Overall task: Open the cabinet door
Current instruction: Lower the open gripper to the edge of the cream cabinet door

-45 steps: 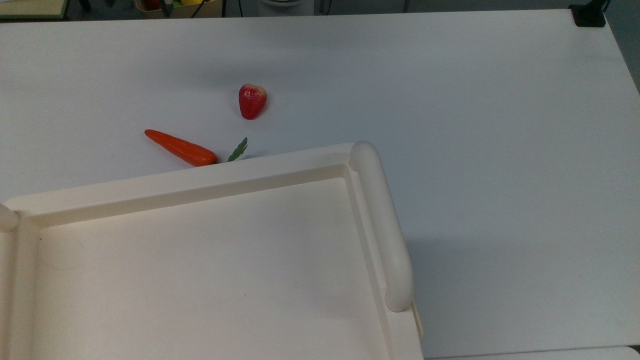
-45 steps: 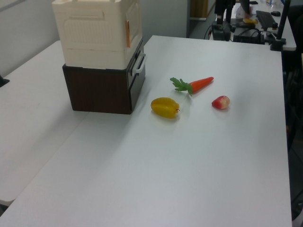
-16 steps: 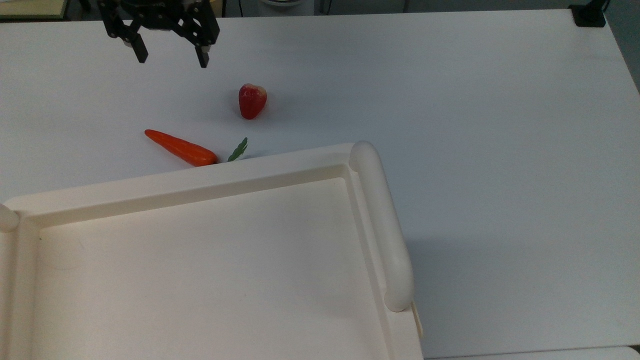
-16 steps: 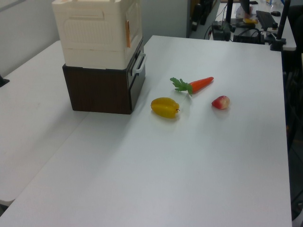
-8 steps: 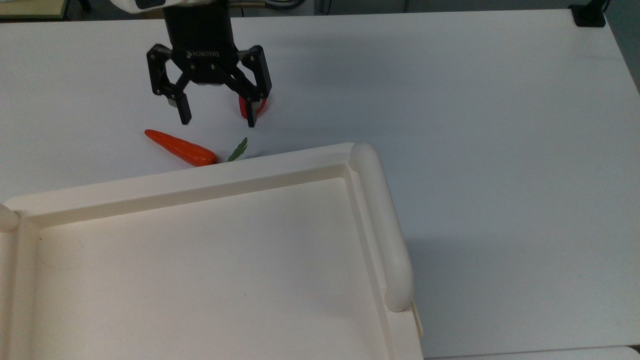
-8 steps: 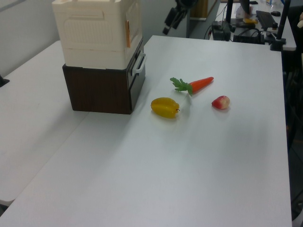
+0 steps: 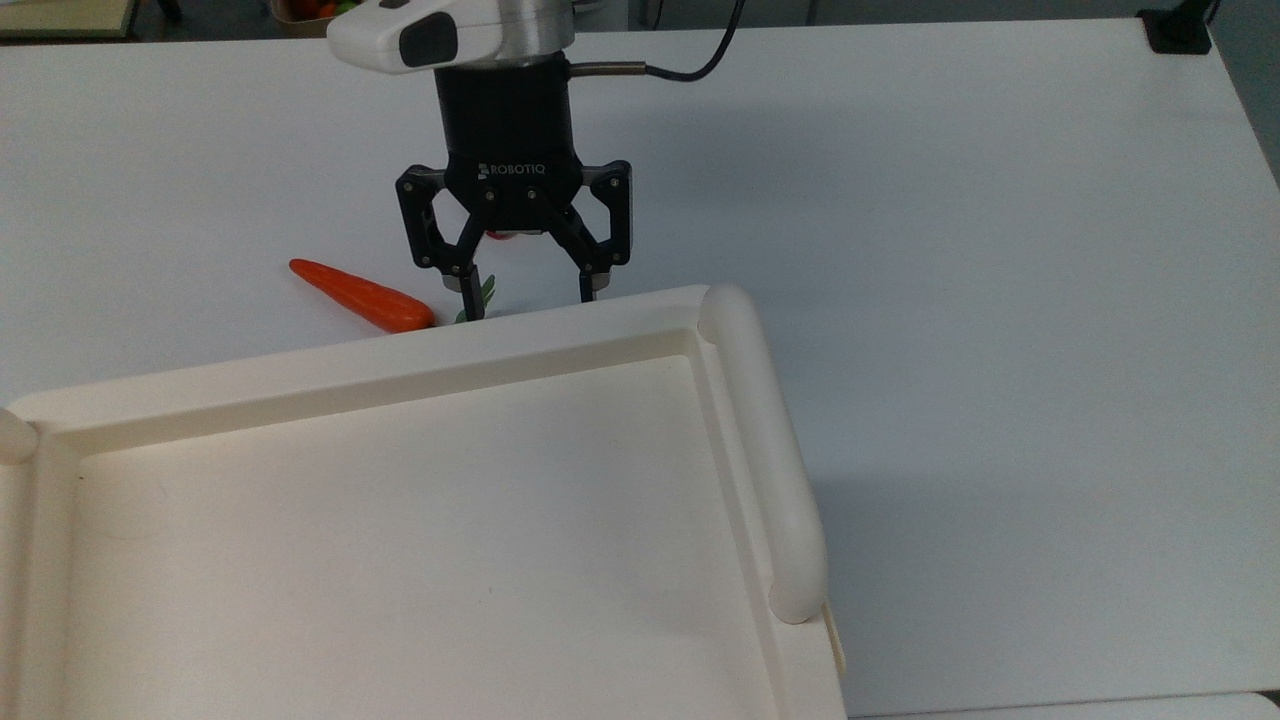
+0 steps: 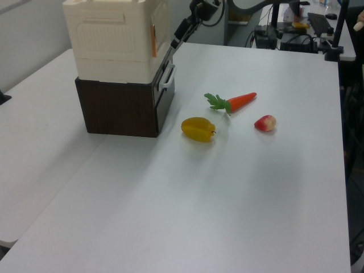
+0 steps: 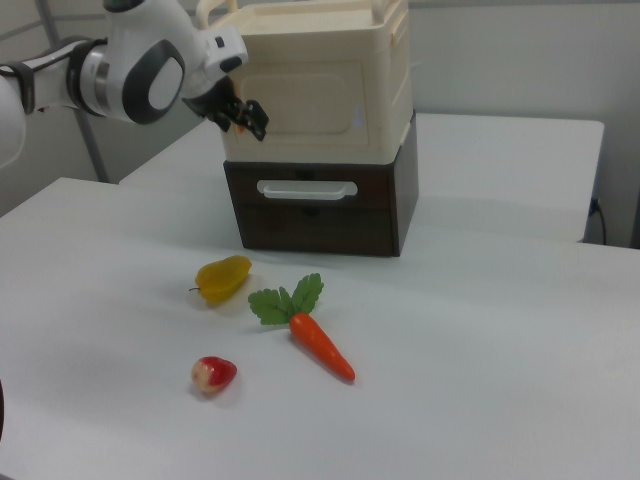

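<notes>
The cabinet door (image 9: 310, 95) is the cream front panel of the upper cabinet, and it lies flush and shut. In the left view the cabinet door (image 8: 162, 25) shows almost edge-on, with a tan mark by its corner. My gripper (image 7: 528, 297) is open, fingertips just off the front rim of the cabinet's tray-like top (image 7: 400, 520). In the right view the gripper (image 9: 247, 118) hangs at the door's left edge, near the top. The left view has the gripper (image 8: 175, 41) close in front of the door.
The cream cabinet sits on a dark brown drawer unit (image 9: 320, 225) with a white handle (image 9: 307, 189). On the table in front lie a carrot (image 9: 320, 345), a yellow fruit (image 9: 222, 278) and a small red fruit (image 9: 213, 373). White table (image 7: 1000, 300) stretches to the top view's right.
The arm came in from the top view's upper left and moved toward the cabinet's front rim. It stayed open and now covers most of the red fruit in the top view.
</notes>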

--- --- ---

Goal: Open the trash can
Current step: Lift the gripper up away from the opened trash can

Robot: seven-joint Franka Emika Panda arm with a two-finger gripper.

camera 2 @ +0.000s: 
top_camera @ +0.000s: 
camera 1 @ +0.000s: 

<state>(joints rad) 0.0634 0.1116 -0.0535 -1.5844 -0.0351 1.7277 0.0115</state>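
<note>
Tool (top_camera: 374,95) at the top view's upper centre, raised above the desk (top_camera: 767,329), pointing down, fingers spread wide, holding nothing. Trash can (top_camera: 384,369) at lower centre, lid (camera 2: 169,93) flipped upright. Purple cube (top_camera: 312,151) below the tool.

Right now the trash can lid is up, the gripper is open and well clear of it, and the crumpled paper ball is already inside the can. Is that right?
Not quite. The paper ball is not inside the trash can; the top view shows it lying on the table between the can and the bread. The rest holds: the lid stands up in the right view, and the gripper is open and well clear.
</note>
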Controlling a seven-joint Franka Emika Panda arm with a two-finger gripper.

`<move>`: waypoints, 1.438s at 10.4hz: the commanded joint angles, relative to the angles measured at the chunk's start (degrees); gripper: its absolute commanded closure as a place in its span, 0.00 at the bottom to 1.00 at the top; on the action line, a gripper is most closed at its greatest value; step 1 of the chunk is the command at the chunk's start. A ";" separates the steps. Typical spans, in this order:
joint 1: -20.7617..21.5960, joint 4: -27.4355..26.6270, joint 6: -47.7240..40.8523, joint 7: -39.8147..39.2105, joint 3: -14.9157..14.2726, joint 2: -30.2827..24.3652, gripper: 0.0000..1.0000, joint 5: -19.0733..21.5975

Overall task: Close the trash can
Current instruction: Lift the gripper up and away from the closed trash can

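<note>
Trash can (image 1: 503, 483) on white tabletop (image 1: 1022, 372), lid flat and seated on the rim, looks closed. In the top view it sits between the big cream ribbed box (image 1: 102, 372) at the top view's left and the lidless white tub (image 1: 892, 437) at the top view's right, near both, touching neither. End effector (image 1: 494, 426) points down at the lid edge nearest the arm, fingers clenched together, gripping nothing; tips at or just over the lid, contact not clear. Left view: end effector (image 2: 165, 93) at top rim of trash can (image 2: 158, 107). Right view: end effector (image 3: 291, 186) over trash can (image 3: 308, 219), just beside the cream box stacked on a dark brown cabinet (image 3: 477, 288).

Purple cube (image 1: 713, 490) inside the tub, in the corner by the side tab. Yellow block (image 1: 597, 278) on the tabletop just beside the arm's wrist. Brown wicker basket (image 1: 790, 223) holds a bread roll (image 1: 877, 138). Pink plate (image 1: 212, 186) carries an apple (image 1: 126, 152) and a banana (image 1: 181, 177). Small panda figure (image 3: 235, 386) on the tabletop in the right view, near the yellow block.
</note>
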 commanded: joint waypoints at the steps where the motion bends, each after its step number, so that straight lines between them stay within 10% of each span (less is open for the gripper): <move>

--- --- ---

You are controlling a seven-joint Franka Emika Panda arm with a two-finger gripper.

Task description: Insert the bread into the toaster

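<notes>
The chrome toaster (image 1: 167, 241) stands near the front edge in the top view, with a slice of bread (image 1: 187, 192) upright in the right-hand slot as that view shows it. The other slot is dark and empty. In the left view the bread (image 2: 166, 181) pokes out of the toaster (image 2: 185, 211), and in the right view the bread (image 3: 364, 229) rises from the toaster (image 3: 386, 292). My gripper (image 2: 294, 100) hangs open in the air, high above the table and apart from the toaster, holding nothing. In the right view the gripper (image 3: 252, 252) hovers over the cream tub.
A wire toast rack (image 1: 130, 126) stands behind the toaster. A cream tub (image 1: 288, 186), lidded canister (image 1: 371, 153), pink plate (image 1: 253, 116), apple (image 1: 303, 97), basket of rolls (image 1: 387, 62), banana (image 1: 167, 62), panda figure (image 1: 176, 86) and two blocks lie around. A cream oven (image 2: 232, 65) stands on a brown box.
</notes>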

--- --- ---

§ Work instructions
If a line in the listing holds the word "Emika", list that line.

§ Solution to this problem
Robot: seven-joint Franka Emika Panda arm with a two-finger gripper.
Controlling a seven-joint Franka Emika Panda arm with a two-finger gripper.
You are controlling a seven-joint Franka Emika Panda arm with a two-finger gripper.

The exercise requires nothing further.